We have a data sample ${ (x_1, y_1), \cdots, (x_n, y_n) }$ and want to find a polynomial of degree $M$ that fits the data sample well, i.e.

\[\begin{aligned} y = \beta_0 + \beta_1 x_1 + \cdots + \beta_M x^M$ \end{aligned}\]

It is just a simple linear regression with the objective function $f(\boldsymbol{\beta}) := | \mathbf{y} - \mathbf{X} \boldsymbol{\beta} |^2$, whose features are $1, x, x^2, …, x^M$.


The following figures show the result of the polynomial regression for $M = 1, 3, 5, 9$. Among $M = 1, 3, 5, 9$, the value of MSE (= $\frac{1}{n} f(\boldsymbol{\beta})$) with respect to training data is minimized when $M = 9$, although $M = 3$ and $M = 5$ are fitted quite well. This is overfitting.

image


We want to generalize our model well, so let’s measure the generalization of each model using a separate dataset (validation set) with RMS error $\mathcal{L}_{RMS} = \sqrt{\frac{f(\boldsymbol{\beta})}{n}}$:

image

We can observe that the difference between training curve and test (validation) curve increases as $M$ increases for $M \geq 5$.

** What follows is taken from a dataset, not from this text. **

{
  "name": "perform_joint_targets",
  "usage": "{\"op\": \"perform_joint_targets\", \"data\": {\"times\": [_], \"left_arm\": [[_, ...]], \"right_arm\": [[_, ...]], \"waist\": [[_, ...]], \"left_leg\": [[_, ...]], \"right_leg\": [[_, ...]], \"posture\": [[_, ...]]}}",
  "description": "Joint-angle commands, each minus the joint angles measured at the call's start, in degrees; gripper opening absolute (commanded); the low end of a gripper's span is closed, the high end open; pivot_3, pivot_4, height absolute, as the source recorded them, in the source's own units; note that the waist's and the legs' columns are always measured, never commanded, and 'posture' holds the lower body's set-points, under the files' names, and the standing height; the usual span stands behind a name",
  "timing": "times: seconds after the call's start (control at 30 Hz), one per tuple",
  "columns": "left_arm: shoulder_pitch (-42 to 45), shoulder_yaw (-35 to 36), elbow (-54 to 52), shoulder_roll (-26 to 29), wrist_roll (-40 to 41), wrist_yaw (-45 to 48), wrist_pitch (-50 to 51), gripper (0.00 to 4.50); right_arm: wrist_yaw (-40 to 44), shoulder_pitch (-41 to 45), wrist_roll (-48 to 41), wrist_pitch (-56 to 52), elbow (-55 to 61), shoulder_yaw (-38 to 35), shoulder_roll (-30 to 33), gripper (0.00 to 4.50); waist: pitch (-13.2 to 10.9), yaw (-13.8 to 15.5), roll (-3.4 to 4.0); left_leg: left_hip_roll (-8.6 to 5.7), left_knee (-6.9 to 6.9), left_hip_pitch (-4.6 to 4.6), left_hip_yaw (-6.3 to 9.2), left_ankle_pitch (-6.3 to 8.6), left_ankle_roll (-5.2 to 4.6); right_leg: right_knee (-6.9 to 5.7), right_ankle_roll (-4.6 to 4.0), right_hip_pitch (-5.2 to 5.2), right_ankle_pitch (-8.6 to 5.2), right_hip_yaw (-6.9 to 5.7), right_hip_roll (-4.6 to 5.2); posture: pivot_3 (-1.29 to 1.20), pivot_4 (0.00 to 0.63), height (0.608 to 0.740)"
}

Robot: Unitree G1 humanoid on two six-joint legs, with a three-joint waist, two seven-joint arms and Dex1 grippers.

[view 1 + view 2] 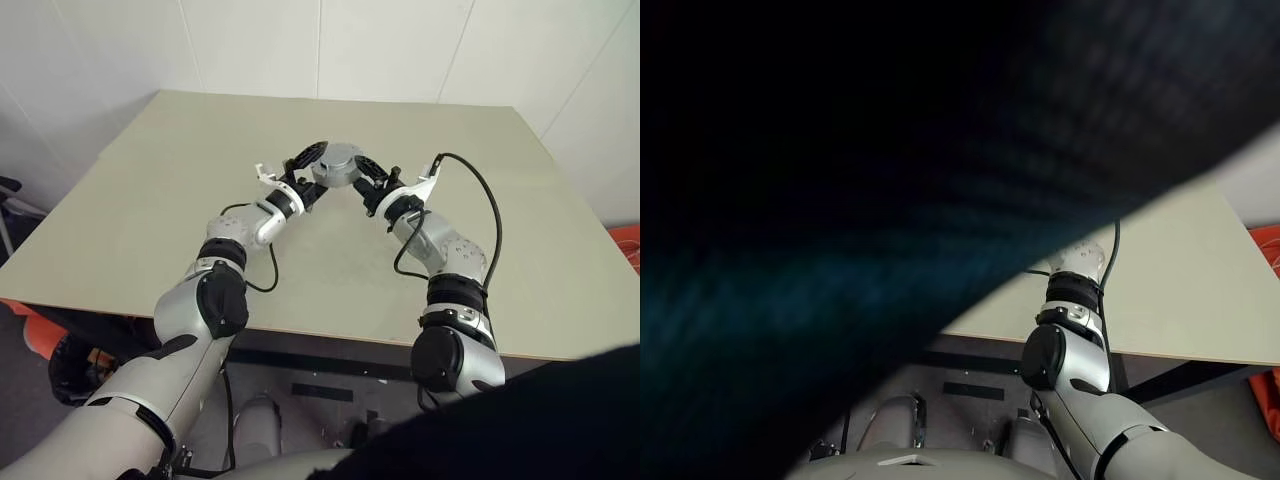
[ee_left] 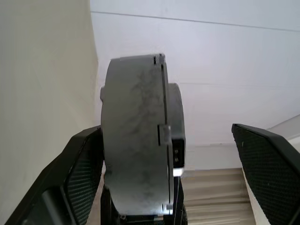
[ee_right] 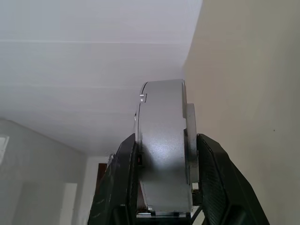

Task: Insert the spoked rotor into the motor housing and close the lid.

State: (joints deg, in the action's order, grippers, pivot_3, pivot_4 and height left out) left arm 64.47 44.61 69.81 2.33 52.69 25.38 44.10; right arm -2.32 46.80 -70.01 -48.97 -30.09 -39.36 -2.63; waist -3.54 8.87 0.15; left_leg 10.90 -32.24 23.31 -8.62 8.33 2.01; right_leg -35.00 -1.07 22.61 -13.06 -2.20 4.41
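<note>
Overhead, motor housing (image 1: 338, 163) on edge, pinched in right claw (image 1: 372, 186); left claw (image 1: 306, 172) spread beside it

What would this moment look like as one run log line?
right gripper: shut on motor housing | left gripper: open around it | housing: held above table

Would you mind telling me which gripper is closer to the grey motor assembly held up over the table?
Right. The right gripper clamps the motor assembly between both fingers. The left gripper is open around it: one finger lies beside it, the other stands well clear.
</note>
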Motion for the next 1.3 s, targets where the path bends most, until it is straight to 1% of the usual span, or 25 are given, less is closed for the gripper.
{"op": "perform_joint_targets", "data": {"times": [0.03,0.33,0.57,0.8,0.9,1.07,1.1,1.3], "left_arm": [[2.18,0.79,-0.37,0.58,0.93,0.87,-0.53,4.46],[2.26,-0.91,-0.27,-0.12,-0.49,1.94,0.40,4.46],[1.94,-2.50,-0.34,-0.01,-1.45,2.78,2.48,4.46],[1.58,-2.53,-0.30,0.26,-1.85,1.91,1.41,4.46],[1.42,-2.59,-0.38,0.16,-2.09,1.91,0.97,3.83],[1.24,-2.79,-0.72,0.07,-2.26,2.26,0.78,2.20],[1.21,-2.78,-0.75,0.05,-2.23,2.25,0.79,2.08],[1.14,-3.25,-0.69,0.03,-2.76,1.94,0.46,2.08]], "right_arm": [[-0.68,-0.20,-4.56,-1.45,6.11,-0.04,0.00,1.69],[-1.87,-1.78,-5.56,-1.91,8.28,1.29,-0.05,1.69],[-1.01,-3.54,-11.07,-9.66,12.20,4.78,-1.39,1.69],[-2.29,-4.52,-12.33,-9.66,13.14,5.99,-1.04,1.69],[-2.42,-4.54,-11.65,-8.99,13.06,6.33,-0.85,1.69],[-2.73,-4.63,-11.16,-7.88,12.47,6.54,-0.40,1.69],[-2.76,-4.63,-11.14,-7.71,12.40,6.59,-0.36,1.69],[-2.57,-4.53,-10.48,-6.66,11.60,7.07,0.15,1.69]], "waist": [[0.00,0.02,0.00],[0.00,0.03,0.00],[0.00,0.02,0.00],[0.00,0.19,0.00],[0.00,0.18,0.00],[0.00,0.19,0.00],[0.00,0.19,0.00],[0.00,0.19,0.00]], "left_leg": [[0.00,0.00,0.00,0.00,0.00,0.00],[0.00,-0.06,-0.01,0.00,0.00,0.01],[0.01,-0.04,-0.01,0.01,0.00,0.00],[-0.02,-0.07,-0.09,0.01,-0.01,0.02],[-0.02,-0.08,-0.10,0.01,-0.02,0.04],[-0.03,-0.08,-0.09,0.01,-0.02,0.04],[-0.04,-0.07,-0.07,0.01,-0.02,0.04],[-0.04,-0.07,-0.08,0.01,-0.02,0.04]], "right_leg": [[0.00,0.00,0.00,0.00,0.00,0.01],[-0.09,0.00,0.00,0.00,0.00,0.01],[-0.08,0.00,0.01,0.00,0.00,0.01],[-0.09,0.01,-0.12,0.00,-0.03,0.07],[-0.09,0.01,-0.13,0.00,-0.03,0.08],[-0.08,0.01,-0.12,0.00,-0.03,0.08],[-0.08,0.01,-0.11,0.00,-0.04,0.08],[-0.08,0.02,-0.12,0.00,-0.04,0.08]], "posture": [[0.00,0.000,0.740],[0.00,0.000,0.740],[0.00,0.000,0.740],[0.00,0.000,0.740],[0.00,0.000,0.740],[0.00,0.000,0.740],[0.00,0.000,0.740],[0.00,0.000,0.740]]}}
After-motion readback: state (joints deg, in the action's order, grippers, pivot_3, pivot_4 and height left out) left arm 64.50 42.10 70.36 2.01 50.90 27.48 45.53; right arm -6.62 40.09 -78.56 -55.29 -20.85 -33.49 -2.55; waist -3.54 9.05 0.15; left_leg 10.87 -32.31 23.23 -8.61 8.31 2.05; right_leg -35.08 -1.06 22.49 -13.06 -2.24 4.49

Regularized Regression Model

One possible way to control such an overfitting is the regularization technique. We penalize large coefficients in the error function $J[f]$, for example, as

\[\begin{aligned} J[f] = \frac{1}{2} f(\boldsymbol{\beta}) + \frac{\lambda}{2} ||\boldsymbol{\beta}||^2. \end{aligned}\]

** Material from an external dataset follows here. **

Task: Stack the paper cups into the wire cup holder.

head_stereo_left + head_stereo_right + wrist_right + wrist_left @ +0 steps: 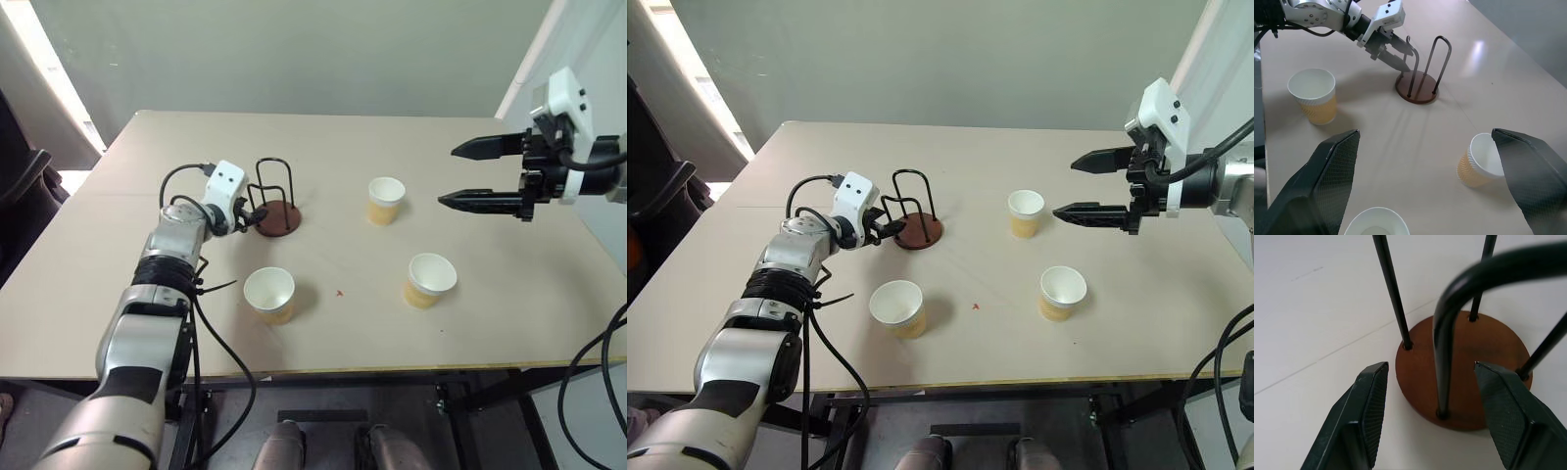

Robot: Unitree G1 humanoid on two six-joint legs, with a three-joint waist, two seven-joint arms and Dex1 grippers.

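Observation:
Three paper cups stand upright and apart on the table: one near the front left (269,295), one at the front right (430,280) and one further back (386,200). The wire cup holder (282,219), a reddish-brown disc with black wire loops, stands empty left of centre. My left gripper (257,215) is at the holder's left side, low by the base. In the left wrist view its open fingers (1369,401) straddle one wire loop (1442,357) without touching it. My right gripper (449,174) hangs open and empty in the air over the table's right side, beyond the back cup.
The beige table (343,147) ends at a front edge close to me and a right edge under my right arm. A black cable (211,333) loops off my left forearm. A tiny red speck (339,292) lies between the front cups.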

From this table, we can check that as $\lambda \to 0$, i.e. $\text{ln} \lambda \to -\infty$, we have the over-fitting problem. But with proper regularization, the test (with validation set) and training errors show similar trend!

image image


Hence, we will consider a number of regularizers:

\[\begin{aligned} J[f] = \frac{1}{2} f(\boldsymbol{\beta}) + \frac{\lambda}{2} \sum_{j=0}^M |\beta_j|^q. \end{aligned}\]
  • $q = 1$: LASSO (Least Absolute Shrinkage and Selection Operator) regression
  • $q = 2$: Ridge regression (or, Parameter Shrinkage regression)

image


For example, for the objective function

\[\begin{aligned} J[f] = \frac{1}{2} f(\beta) + \frac{\lambda}{2} \sum_{j=0}^M |\beta_j|^2 = \frac{1}{2} (\mathbf{y} - \mathbf{X} \boldsymbol{\beta})^\top (\mathbf{y} - \mathbf{X}\boldsymbol{\beta} ) + \frac{\lambda}{2} \boldsymbol{\beta}^\top \boldsymbol{\beta}, \end{aligned}\]

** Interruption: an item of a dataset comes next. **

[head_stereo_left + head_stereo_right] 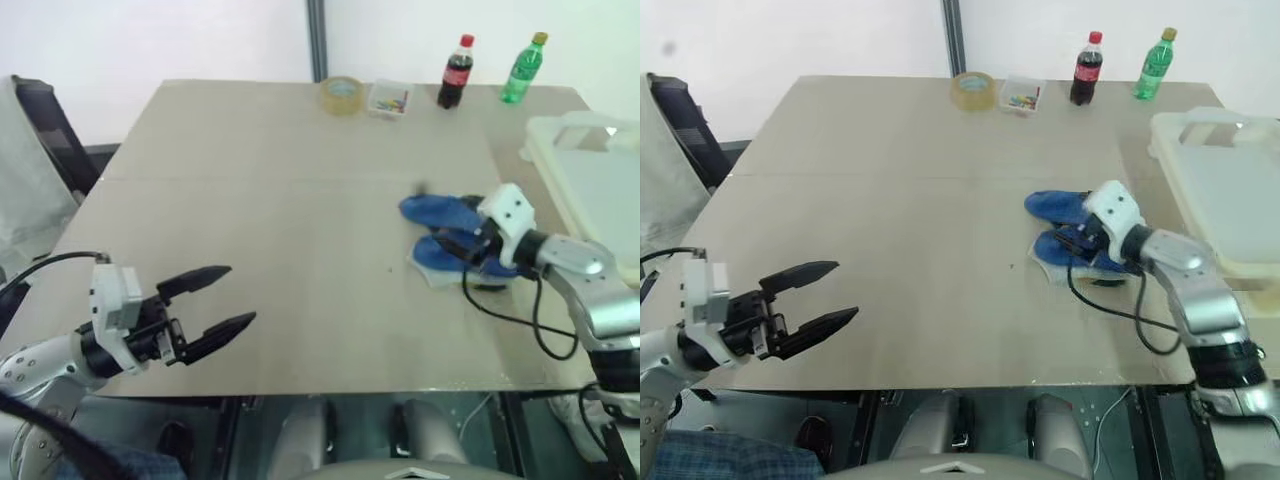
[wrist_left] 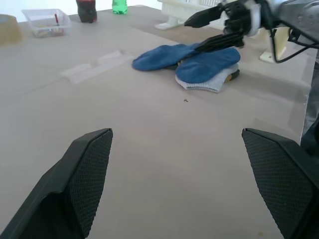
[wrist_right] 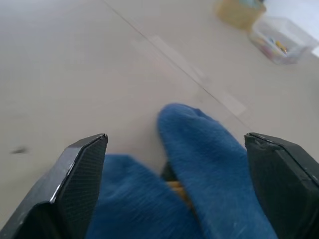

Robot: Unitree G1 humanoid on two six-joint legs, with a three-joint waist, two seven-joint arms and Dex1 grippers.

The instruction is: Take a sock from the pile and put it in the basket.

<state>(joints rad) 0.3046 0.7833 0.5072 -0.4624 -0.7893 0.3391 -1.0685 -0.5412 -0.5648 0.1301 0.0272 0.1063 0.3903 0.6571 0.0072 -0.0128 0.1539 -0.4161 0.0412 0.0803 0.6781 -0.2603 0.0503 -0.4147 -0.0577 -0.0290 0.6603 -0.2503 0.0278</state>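
Royal-blue knit sock [image 1: 432, 211] lies atop the small loose pile of socks [image 2: 207, 79] on the beige table [image 1: 280, 200]; right gripper [image 2: 212, 31] hovers over it, fingers spread, holding nothing; cream-white plastic basket [image 1: 1220, 185] stands just beyond; left gripper [image 1: 222, 298] spread wide, empty, well apart.

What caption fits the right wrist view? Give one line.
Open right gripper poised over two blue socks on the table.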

by letting $\nabla_{\boldsymbol{\beta}} J[f] = \mathbf{X}^\top \mathbf{X} \boldsymbol{\beta} - \mathbf{X}^\top \mathbf{y} + \lambda \boldsymbol{\beta} = 0$, we obtain $\widehat{\boldsymbol{\beta}} = (\lambda \mathbf{I} + \mathbf{X}^\top \mathbf{X})^{-1} \mathbf{X}^\top \mathbf{y}$.

However, LASSO regression is not differential at 0 due to absolute operator. For this, we usually use the concept of subdifferential.

$L_2$ / Ridge Regression

MSE with $L_2$ regularization can be written as

\[\begin{aligned} L(\mathbf{w}) = \frac{1}{N} \sum_{n=1}^N \frac{1}{2} (\mathbf{w}^\top \mathbf{x}^{(n)} + b - y^{(n)})^2 + \frac{\lambda}{2} \| \mathbf{w} \|^2 \end{aligned}\]

That is, it prevents from increasing the scale of $\mathbf{w}$. Note that $\mathbf{w}$ is a kind of slope. Thus, the function can’t have too high slope. (For neural network, this is called weight decaying)


How about regularize the bias term? The role of bias is just moving the graph, and restricting the amount of bias may degrade the model performance. Also, the bias term does not affect the model complexity. Thus, we usually do not regularize the bias.


$L_1$ / LASSO Regression

MSE with $L_1$ regularization can be written as

\[\begin{aligned} L(\mathbf{w}) = \frac{1}{N} \sum_{n=1}^N \frac{1}{2} (\mathbf{w}^\top \mathbf{x}^{(n)} + b - y^{(n)})^2 + \lambda \sum_{i=1}^d \mid w_d \; \mid \end{aligned}\]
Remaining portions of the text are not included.